A Comprehensive Rubric for Annotating Pathological Speech
Mario Corrales-Astorgano, David Escudero-Mancebo, Lourdes Aguilar, Valle Flores-Lucas, Valentín Cardeñoso-Payo, Carlos Vivaracho-Pascual, César González-Ferreras
TL;DR
This paper introduces a three-dimensional rubric (phonetics, fluency, prosody) for annotating pathological speech in individuals with Down syndrome and describes its development, validation, and a supporting annotation website. It then applies the rubric to the Prautocal corpus and conducts two preliminary experiments: GoP-based phonetic assessment using wav2vec-derived probabilities with segmentation by MFA, and stuttering-disfluency detection using wav2vec 2.0 embeddings with an SVM classifier trained on the KSoF corpus. Results show only moderate correlations between GoP and phonetic judgments and variable, often imbalanced, performance across disfluency types, underscoring the challenges of automatic pathology labeling and the need for further data and multiple evaluators. The work establishes a framework and dataset for advancing automatic pathology assessment in DS speech and points to concrete future directions in model tuning and annotation strategies to improve reliability and utility in speech therapy contexts.
Abstract
Rubrics are a commonly used tool for labeling voice corpora in speech quality assessment, although their application in the context of pathological speech remains relatively limited. In this study, we introduce a comprehensive rubric based on various dimensions of speech quality, including phonetics, fluency, and prosody. The objective is to establish standardized criteria for identifying errors within the speech of individuals with Down syndrome, thereby enabling the development of automated assessment systems. To achieve this objective, we utilized the Prautocal corpus.

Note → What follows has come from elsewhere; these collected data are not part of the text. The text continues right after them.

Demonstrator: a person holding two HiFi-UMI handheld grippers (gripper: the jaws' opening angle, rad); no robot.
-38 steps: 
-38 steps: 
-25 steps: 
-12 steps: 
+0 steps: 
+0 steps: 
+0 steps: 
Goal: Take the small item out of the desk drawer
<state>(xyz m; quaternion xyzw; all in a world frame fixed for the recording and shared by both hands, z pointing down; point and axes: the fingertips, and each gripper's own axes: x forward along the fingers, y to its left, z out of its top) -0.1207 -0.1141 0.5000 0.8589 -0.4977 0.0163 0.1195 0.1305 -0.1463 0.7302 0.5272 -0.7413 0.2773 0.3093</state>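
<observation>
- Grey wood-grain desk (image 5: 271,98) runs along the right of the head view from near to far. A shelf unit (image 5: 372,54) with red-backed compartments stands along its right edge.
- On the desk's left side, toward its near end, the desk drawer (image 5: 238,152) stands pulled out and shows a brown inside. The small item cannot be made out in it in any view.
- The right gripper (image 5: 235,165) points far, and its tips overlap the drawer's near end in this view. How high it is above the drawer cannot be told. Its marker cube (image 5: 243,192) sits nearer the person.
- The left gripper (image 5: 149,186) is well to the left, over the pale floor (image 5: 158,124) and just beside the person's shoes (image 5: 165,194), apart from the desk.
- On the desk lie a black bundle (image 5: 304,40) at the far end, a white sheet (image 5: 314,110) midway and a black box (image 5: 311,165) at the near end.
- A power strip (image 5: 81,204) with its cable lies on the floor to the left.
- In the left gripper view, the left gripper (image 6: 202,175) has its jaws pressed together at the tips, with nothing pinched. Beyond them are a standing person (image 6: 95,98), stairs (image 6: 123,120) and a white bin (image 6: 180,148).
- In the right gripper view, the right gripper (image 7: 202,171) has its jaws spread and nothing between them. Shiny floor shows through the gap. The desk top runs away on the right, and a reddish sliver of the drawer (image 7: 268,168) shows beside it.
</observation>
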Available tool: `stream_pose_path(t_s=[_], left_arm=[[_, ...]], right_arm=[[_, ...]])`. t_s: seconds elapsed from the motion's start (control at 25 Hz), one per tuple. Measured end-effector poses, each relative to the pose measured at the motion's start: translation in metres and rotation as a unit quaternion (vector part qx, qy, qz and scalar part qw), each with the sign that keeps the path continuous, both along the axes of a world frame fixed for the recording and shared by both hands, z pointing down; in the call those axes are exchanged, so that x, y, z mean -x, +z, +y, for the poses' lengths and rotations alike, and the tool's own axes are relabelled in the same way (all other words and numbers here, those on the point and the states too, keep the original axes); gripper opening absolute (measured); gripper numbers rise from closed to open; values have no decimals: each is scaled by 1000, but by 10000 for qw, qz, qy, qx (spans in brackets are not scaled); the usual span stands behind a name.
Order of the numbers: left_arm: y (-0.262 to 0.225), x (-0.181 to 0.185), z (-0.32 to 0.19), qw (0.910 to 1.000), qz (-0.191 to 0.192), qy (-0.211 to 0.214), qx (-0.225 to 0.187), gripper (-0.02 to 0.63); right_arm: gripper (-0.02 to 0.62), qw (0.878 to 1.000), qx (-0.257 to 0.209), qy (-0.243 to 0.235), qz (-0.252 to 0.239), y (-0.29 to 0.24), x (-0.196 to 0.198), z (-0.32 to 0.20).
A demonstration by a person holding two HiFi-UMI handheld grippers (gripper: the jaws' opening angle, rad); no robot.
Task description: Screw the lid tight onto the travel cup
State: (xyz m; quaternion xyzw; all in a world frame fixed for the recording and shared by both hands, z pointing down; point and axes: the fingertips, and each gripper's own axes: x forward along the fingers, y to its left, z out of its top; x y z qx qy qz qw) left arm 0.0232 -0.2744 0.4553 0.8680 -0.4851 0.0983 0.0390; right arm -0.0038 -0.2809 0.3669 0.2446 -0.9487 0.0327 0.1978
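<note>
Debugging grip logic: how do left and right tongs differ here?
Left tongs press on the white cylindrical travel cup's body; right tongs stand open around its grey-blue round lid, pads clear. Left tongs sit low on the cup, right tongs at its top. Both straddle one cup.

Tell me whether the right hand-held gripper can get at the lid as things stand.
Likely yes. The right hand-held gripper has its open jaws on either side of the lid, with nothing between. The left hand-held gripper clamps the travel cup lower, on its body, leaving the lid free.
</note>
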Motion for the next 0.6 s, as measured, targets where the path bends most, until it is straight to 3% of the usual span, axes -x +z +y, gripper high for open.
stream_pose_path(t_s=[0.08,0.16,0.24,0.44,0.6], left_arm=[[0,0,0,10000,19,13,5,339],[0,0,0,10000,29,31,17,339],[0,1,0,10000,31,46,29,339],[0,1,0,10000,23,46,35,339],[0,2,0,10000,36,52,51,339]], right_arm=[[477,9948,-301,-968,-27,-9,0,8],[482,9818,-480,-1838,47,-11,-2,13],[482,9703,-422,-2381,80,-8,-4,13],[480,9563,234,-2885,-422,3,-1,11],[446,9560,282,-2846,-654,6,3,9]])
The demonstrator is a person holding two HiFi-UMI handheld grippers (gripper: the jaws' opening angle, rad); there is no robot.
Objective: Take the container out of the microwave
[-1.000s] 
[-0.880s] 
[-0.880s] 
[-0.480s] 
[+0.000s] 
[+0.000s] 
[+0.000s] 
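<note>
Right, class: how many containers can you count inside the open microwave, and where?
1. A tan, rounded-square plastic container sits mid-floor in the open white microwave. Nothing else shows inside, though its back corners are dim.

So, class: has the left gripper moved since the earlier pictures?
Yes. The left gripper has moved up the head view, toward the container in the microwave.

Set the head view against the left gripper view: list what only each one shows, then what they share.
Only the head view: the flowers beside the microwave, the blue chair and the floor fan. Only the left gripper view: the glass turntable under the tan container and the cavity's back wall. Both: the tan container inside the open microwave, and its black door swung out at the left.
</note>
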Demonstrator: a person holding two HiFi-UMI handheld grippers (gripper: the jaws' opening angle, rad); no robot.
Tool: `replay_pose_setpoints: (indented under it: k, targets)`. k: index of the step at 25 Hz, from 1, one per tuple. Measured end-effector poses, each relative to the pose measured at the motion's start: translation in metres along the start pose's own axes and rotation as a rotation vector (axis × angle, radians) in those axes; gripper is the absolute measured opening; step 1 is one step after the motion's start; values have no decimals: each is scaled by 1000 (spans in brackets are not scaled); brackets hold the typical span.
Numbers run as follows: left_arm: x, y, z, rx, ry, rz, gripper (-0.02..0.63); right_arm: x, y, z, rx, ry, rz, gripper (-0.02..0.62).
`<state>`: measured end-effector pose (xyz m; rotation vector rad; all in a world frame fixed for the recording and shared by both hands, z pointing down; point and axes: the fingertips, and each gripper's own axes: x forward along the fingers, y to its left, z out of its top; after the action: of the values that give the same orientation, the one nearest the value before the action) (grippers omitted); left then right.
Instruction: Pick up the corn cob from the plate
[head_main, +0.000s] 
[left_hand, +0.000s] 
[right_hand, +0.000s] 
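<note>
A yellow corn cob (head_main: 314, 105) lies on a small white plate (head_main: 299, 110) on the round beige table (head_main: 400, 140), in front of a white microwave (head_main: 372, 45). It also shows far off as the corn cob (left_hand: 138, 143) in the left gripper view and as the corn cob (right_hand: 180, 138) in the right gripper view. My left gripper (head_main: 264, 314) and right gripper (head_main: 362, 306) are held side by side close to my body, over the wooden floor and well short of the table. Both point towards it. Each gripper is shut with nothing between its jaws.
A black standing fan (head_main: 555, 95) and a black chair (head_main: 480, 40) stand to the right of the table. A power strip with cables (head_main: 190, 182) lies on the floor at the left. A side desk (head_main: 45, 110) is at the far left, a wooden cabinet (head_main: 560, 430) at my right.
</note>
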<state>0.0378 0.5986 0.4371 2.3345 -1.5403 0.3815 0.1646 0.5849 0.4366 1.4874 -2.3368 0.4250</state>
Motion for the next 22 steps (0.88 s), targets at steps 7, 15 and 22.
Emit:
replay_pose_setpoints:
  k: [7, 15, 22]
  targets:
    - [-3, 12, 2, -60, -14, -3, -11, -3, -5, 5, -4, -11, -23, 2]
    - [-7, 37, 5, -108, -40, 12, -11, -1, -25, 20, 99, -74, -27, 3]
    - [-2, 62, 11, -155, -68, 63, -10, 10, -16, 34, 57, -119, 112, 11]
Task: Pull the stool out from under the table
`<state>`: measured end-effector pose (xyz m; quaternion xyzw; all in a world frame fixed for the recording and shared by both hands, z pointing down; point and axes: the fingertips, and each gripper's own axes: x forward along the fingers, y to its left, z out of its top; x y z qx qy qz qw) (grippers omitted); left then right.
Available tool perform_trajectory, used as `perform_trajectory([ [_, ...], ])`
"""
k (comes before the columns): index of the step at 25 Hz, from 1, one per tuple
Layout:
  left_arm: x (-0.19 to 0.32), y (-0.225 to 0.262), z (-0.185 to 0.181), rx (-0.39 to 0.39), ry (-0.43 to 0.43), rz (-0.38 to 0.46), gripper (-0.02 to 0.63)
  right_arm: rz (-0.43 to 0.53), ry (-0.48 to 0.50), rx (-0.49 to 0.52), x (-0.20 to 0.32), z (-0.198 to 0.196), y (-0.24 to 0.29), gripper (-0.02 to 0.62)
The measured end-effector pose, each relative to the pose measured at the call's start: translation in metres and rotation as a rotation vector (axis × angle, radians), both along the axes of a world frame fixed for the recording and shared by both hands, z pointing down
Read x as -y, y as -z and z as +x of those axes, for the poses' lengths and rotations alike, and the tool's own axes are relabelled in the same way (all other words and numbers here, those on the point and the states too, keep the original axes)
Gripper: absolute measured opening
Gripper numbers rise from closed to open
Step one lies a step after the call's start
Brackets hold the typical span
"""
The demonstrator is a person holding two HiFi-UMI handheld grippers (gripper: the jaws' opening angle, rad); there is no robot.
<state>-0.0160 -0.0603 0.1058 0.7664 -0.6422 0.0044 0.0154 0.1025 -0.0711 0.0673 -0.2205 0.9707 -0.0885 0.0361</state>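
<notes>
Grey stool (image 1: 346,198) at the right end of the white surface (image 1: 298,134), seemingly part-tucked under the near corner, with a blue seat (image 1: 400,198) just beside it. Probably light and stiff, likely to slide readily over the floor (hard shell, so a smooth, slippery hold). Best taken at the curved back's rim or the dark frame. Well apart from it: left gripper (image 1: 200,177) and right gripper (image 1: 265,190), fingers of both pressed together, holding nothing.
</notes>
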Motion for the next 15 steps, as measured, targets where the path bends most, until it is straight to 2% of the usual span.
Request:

To assess the quality of annotations using our rubric, two experiments were conducted, focusing on phonetics and fluency. For phonetic evaluation, we employed the Goodness of Pronunciation (GoP) metric, utilizing automatic segmentation systems and correlating the results with evaluations conducted by a specialized speech therapist. While the obtained correlation values were not notably high, a positive trend was observed. In terms of fluency assessment, deep learning models like wav2vec were used to extract audio features, and we employed an SVM classifier trained on a corpus focused on identifying fluency issues to categorize Prautocal corpus samples. The outcomes highlight the complexities of evaluating such phenomena, with variability depending on the specific type of disfluency detected.